AdaTracker: Learning Adaptive In-Context Policy for Cross-Embodiment Active Visual Tracking
This work addresses the problem of poor scalability and limited generalization in active visual tracking for robotics, offering a solution that is incremental by building on existing policy learning methods with novel adaptations for embodiment-specific constraints.
The paper tackles the challenge of active visual tracking across diverse robots with varying physical constraints by proposing AdaTracker, an adaptive in-context policy learning framework that enables zero-shot adaptation to unseen embodiments, significantly outperforming state-of-the-art methods in cross-embodiment generalization, sample efficiency, and zero-shot adaptation.

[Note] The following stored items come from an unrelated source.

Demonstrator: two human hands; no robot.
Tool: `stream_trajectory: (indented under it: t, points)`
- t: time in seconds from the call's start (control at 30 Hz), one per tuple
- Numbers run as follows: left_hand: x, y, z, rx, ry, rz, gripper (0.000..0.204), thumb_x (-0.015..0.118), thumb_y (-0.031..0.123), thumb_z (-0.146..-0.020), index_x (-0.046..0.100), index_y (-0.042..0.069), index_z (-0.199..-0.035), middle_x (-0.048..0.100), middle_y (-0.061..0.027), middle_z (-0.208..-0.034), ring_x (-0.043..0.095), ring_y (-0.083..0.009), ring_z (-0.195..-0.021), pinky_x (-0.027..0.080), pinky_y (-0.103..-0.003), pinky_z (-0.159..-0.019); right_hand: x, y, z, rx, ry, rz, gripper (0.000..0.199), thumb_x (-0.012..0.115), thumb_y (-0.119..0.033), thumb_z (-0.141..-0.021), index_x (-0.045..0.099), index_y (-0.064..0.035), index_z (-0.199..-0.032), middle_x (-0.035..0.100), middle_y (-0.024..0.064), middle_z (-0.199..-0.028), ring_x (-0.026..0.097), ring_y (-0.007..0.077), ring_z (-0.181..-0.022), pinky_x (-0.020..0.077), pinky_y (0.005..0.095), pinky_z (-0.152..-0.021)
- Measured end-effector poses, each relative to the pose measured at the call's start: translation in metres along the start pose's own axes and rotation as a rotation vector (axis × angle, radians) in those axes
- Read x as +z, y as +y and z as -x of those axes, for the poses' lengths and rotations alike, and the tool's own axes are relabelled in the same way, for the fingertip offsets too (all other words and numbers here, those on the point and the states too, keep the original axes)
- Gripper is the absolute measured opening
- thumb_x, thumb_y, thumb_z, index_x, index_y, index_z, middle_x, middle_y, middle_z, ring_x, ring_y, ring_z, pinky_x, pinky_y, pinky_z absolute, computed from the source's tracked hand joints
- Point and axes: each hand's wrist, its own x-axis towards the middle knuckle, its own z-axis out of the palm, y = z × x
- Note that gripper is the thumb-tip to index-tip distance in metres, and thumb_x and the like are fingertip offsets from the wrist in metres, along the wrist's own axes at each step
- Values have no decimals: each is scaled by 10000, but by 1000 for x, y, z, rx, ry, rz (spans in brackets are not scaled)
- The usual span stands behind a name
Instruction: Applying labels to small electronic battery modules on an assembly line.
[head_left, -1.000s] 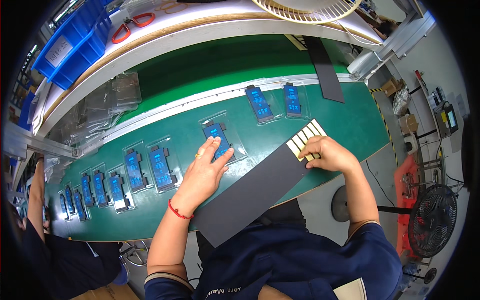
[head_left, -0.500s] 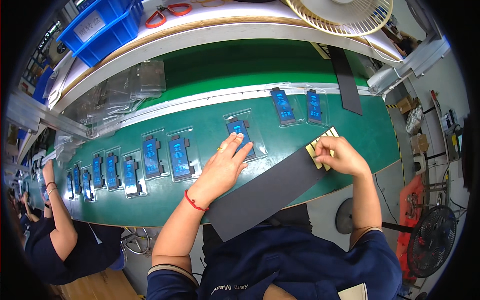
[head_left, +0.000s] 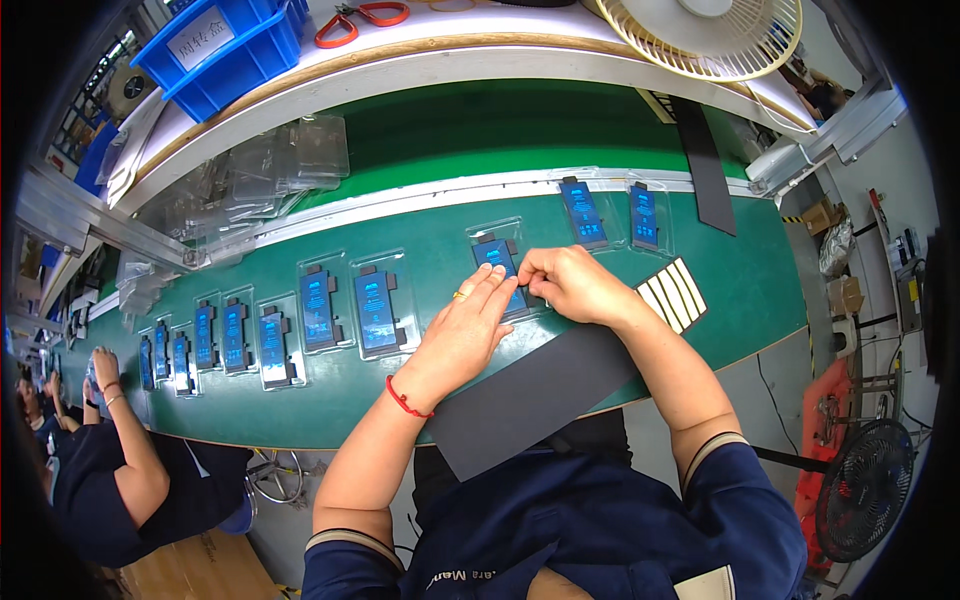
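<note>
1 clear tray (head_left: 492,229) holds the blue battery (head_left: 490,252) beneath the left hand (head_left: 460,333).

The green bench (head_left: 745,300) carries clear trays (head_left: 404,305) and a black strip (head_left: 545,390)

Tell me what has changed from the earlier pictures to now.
The right hand has left the cream strips on the black sheet, moving leftward to the blue-and-black battery beneath the left hand. Whether its grip holds a strip is unclear. The left hand still rests on that battery; the sheet stays put.
</note>
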Motion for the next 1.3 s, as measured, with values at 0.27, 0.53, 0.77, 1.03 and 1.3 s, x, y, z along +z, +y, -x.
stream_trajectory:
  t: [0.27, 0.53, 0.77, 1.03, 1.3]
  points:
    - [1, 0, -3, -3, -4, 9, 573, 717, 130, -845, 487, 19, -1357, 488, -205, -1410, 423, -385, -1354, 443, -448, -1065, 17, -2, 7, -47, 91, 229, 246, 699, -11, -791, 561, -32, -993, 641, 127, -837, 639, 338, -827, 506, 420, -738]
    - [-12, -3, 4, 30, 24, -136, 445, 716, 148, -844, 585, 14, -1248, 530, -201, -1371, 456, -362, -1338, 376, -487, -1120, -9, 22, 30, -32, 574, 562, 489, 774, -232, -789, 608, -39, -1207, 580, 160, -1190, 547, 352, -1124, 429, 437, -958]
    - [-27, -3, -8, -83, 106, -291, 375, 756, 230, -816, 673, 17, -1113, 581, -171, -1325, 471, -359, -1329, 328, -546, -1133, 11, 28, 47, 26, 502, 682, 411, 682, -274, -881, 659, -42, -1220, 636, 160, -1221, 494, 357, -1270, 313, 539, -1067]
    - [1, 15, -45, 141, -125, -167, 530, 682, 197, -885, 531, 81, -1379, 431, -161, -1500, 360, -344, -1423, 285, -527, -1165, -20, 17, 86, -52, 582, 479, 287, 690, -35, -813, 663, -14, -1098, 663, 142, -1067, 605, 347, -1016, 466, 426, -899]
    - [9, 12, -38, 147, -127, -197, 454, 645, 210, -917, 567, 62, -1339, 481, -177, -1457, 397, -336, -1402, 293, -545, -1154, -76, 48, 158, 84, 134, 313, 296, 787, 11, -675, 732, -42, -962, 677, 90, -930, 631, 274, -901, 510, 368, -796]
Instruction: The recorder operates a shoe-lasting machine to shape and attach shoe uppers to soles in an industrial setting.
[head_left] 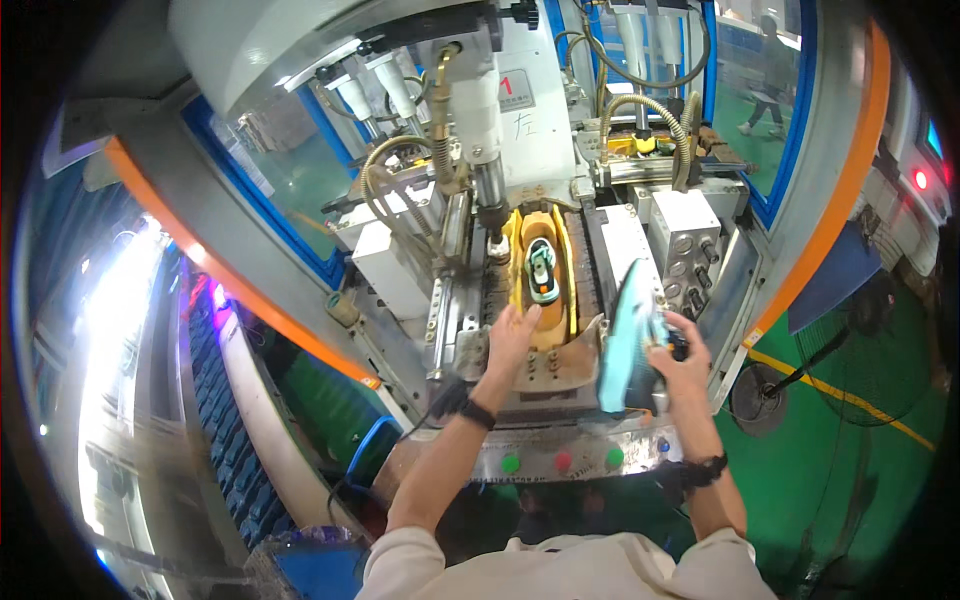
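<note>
My right hand [683,358] grips a shoe [628,345] at its dark upper, the light blue sole turned toward the left. The shoe is slightly blurred and tilted on edge, to the right of the press bed. My left hand [512,345] reaches to the near end of an orange-yellow padded mould [536,322], fingers stretched out and holding nothing I can see. Within that mould lies another shoe [542,268], white and teal with a dark opening and a bit of orange. Black bands circle both my wrists.
Pressing cylinders [486,150] and hoses hang over the mould. A control strip with green and red buttons [563,461] runs along the machine's front. At left is a conveyor [235,400]; at right stand a fan [850,350] and a red-lit panel [920,180]. A person [769,75] walks behind.
</note>
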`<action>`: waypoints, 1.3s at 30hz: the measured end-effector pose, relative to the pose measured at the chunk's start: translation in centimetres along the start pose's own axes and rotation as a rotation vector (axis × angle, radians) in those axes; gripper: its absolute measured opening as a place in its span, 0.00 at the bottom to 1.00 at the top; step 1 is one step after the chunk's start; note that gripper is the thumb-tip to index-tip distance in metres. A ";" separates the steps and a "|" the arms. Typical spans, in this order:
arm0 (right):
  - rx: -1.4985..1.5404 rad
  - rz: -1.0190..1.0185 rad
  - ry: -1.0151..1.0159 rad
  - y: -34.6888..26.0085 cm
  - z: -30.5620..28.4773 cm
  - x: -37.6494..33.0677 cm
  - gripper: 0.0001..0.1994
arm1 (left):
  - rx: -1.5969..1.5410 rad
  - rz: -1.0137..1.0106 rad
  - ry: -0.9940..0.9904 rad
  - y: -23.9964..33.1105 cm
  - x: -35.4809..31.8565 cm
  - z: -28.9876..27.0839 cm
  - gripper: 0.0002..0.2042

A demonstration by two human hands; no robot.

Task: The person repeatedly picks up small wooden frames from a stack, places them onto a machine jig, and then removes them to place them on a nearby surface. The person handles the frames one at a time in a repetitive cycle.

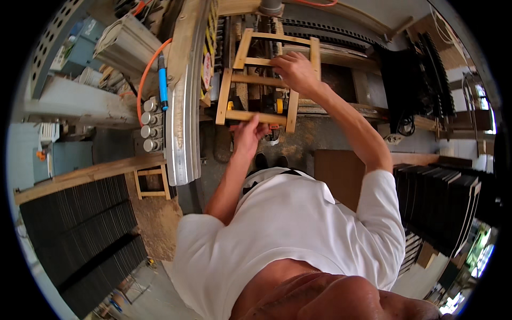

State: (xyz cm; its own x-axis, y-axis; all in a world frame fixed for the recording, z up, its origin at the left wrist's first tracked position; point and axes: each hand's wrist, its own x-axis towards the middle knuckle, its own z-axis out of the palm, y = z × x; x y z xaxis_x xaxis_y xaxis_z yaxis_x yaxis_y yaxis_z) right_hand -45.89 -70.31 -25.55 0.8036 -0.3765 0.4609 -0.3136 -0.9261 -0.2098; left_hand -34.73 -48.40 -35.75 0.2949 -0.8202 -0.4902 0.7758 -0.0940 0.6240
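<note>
I hold a small frame of pale wooden slats (234,80) out in front of me, over a workbench. My left hand (249,133) grips its near bottom slat from below. My right hand (294,72) closes over a cross slat near the upper right corner. Behind the frame, through its gaps, a yellow and black power tool (276,102) shows on the bench. Both forearms reach up from my white shirt.
A curved metal rail (184,114) runs down on the left, with an orange hose (146,74) and metal cylinders (151,125) beside it. Stacks of black panels lie at lower left (80,240) and right (442,202). A second small wooden frame (152,184) stands on the floor.
</note>
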 end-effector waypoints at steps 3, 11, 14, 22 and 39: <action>0.023 -0.079 0.013 1.1 5.7 3.8 0.14 | -0.020 -0.017 0.052 -1.1 -4.6 -2.0 0.14; -0.008 -0.102 -0.063 4.9 12.1 8.8 0.14 | -0.133 0.078 0.259 -4.1 -12.1 -4.4 0.10; -0.062 -0.107 -0.078 6.8 12.8 10.6 0.14 | -0.230 0.129 0.329 -5.7 -13.1 -4.8 0.09; -0.049 -0.113 -0.062 8.9 13.5 12.3 0.12 | -0.273 0.259 0.543 -8.5 -13.1 -7.9 0.07; 0.010 -0.239 0.008 9.2 13.1 12.5 0.10 | -0.318 0.303 0.877 -14.7 -13.8 -16.0 0.13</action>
State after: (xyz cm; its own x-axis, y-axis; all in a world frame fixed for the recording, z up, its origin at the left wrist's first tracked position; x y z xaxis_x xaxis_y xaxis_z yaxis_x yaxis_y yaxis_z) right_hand -32.11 -83.18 -32.98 0.8502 -0.1472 0.5055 -0.1103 -0.9886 -0.1024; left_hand -41.26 -26.73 -47.88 0.7168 -0.0622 -0.6945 0.6747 0.3134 0.6683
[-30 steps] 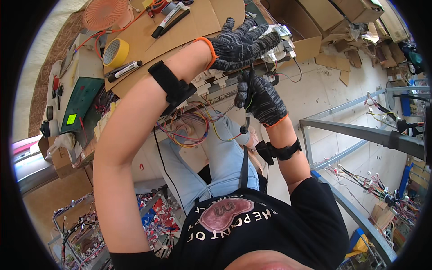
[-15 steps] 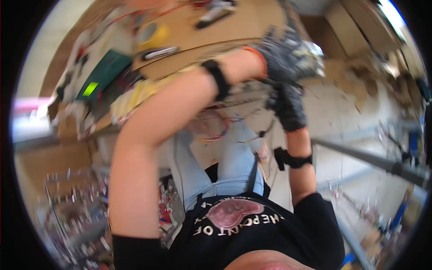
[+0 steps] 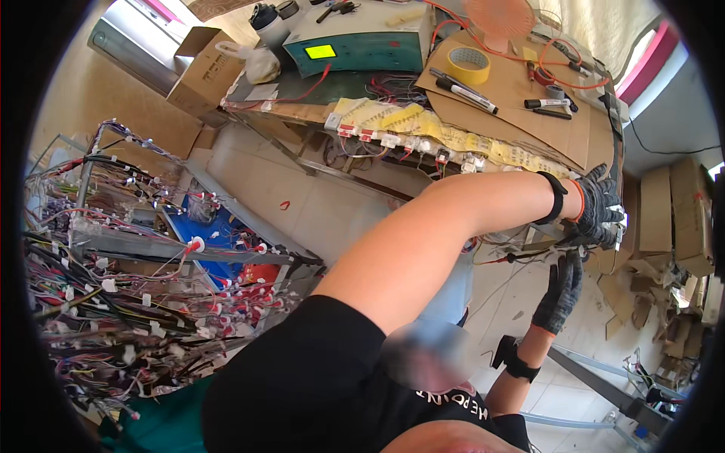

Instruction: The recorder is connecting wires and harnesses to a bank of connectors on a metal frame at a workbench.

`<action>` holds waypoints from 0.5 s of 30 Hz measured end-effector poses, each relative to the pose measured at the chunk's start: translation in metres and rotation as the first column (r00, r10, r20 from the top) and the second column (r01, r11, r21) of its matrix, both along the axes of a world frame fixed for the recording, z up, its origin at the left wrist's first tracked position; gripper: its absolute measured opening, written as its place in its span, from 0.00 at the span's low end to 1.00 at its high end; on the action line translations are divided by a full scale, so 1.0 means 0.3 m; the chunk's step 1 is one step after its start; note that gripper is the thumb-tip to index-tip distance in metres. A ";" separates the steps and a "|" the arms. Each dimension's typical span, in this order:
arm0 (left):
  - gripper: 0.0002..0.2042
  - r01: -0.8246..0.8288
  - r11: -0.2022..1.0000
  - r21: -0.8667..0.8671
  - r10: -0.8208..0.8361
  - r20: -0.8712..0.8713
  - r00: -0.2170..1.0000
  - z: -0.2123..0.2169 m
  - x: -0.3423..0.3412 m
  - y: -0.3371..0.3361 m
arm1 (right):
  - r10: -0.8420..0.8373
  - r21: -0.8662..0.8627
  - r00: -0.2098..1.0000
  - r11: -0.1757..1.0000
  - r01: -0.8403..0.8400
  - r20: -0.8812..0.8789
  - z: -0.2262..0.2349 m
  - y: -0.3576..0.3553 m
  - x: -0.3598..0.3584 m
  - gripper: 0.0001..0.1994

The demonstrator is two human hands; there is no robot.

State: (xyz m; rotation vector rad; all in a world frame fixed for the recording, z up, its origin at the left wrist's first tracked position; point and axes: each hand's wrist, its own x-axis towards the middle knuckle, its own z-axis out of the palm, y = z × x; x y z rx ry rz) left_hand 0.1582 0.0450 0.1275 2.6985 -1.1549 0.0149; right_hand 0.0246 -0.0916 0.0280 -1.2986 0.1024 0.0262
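Grip unclear on two gloved hands, left hand (image 3: 599, 205) and right hand (image 3: 560, 291), at one wire bundle (image 3: 529, 253).

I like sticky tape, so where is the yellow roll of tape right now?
The yellow tape roll lies on the brown cardboard sheet near the top of the head view, just left of the black markers and below the orange fan.

A worker wears dark knit gloves with orange cuffs on both hands, the left hand (image 3: 600, 205) and the right hand (image 3: 560, 291), black straps around each wrist, a black short-sleeved T-shirt with pale lettering, and light blue jeans.
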 end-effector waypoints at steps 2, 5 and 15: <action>0.30 0.021 1.000 0.000 -0.021 0.080 0.997 -0.043 0.017 -0.013 | -0.063 -0.099 0.998 0.993 0.062 -0.007 0.036 0.007 -0.079 0.19; 0.36 -0.027 0.990 -0.139 0.063 0.264 0.962 -0.020 -0.002 -0.011 | -0.056 -0.128 0.998 0.990 0.059 0.023 0.079 0.047 -0.180 0.16; 0.31 -0.082 0.062 -0.995 0.700 -0.015 0.714 -0.308 -0.802 0.576 | 0.690 0.046 0.698 0.717 -0.696 -0.190 0.104 0.576 -0.261 0.11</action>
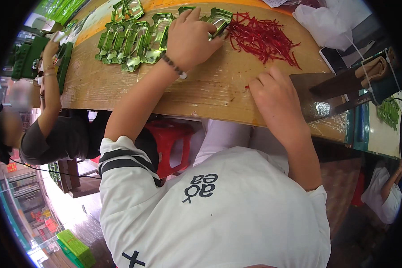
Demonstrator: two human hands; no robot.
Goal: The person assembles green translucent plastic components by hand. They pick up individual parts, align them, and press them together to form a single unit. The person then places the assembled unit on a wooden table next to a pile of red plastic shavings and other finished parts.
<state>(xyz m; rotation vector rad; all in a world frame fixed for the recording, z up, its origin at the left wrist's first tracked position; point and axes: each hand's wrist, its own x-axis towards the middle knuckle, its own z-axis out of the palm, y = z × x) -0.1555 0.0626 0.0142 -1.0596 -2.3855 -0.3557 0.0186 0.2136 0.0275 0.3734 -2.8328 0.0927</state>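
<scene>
My left hand (192,42), with a beaded bracelet at the wrist, reaches to the far side of the table. Its fingers are closed over a glossy green plastic frame (219,20), and the hand hides part of it. To its left, several like green frames (136,40) lie side by side in rows. A loose pile of thin red strips (263,38) lies to the right of the held frame. My right hand (277,96) is nearer to me, below the pile. Its fingers are curled together, and a tiny red tip (247,87) shows at them.
The table (201,96) has a brown, film-covered top. At the right are a white plastic bag (324,24) and a dark machine part (339,87). A co-worker (53,138) sits at the left beside a green machine (29,58). A red stool (169,143) stands under the table edge.
</scene>
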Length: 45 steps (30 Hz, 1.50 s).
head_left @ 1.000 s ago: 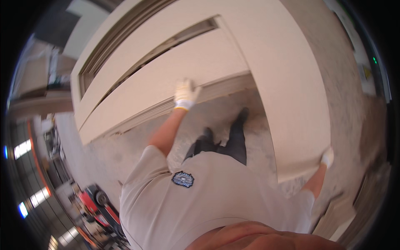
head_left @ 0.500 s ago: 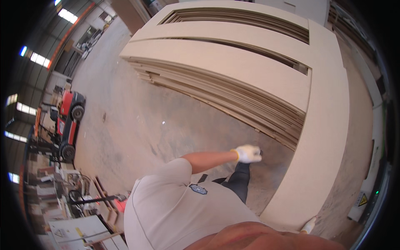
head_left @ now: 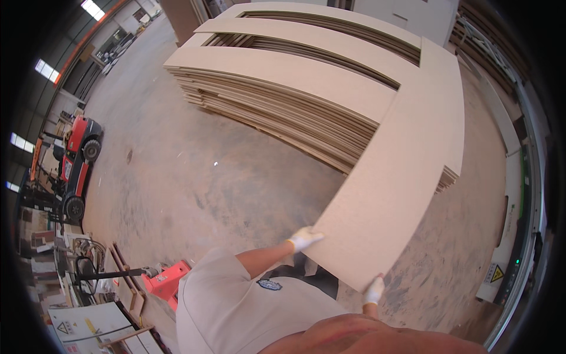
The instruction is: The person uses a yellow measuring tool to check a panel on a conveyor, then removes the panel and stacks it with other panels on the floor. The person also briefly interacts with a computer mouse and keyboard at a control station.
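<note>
A long pale board (head_left: pixel 377 194) stretches away from me, its far part resting across the stack and its near end out past the stack over the floor. My left hand (head_left: pixel 305 238), in a white glove, is closed on its left edge close to the near end. My right hand (head_left: pixel 374 291), gloved too, grips the near right corner, its thumb near the board's edge. The fingers under the board are hidden. Ahead lies the stack of pale boards (head_left: pixel 277 121), with several strips on top and dark gaps between them.
A red pallet jack (head_left: pixel 167 279) stands at lower left, and a red forklift (head_left: pixel 76 153) is parked farther left. Along the right runs a machine (head_left: pixel 501 259) with a yellow warning label and a green light. Concrete floor (head_left: pixel 218 194) lies left of the stack.
My left hand has moved from beside the board onto its left edge. The board's near end has swung left and my right hand has come leftward with it; the stack's right edge now shows.
</note>
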Each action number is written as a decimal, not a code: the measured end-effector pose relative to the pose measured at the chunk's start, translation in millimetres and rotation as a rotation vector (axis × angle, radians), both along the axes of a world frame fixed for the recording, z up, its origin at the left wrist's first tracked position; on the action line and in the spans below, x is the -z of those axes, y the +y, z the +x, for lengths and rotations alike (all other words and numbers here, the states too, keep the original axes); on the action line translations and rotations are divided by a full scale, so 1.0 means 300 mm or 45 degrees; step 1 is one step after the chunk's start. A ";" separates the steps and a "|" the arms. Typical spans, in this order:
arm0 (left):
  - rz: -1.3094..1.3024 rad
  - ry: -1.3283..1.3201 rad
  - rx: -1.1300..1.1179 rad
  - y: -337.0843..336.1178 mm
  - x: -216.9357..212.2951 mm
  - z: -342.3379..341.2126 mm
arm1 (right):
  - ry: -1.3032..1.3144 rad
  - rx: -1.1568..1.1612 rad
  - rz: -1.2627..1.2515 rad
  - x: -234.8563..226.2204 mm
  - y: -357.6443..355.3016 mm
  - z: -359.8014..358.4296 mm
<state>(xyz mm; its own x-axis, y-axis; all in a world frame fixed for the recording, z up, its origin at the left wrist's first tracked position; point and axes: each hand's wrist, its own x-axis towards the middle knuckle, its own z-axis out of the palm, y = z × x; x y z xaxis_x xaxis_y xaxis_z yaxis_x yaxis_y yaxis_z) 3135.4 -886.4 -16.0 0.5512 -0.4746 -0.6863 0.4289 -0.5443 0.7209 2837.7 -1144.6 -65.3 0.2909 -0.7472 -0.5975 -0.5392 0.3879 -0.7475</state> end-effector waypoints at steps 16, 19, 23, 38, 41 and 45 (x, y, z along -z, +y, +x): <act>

Realizing active visual tracking with a single unified model across diverse robots is challenging, as the physical constraints and motion dynamics vary drastically from one platform to another. Existing approaches typically train separate models for each embodiment, leading to poor scalability and limited generalization. To address this, we propose AdaTracker, an adaptive in-context policy learning framework that robustly tracks targets on diverse robot morphologies. Our key insight is to explicitly model embodiment-specific constraints through an Embodiment Context Encoder, which infers embodiment-specific constraints from history. This contextual representation dynamically modulates a Context-Aware Policy, enabling it to infer optimal control actions for unseen embodiments in a zero-shot manner. To enhance robustness, we introduce two auxiliary objectives to ensure accurate context identification and temporal consistency. Experiments in both simulation and the real world demonstrate that AdaTracker significantly outperforms state-of-the-art methods in cross-embodiment generalization, sample efficiency, and zero-shot adaptation.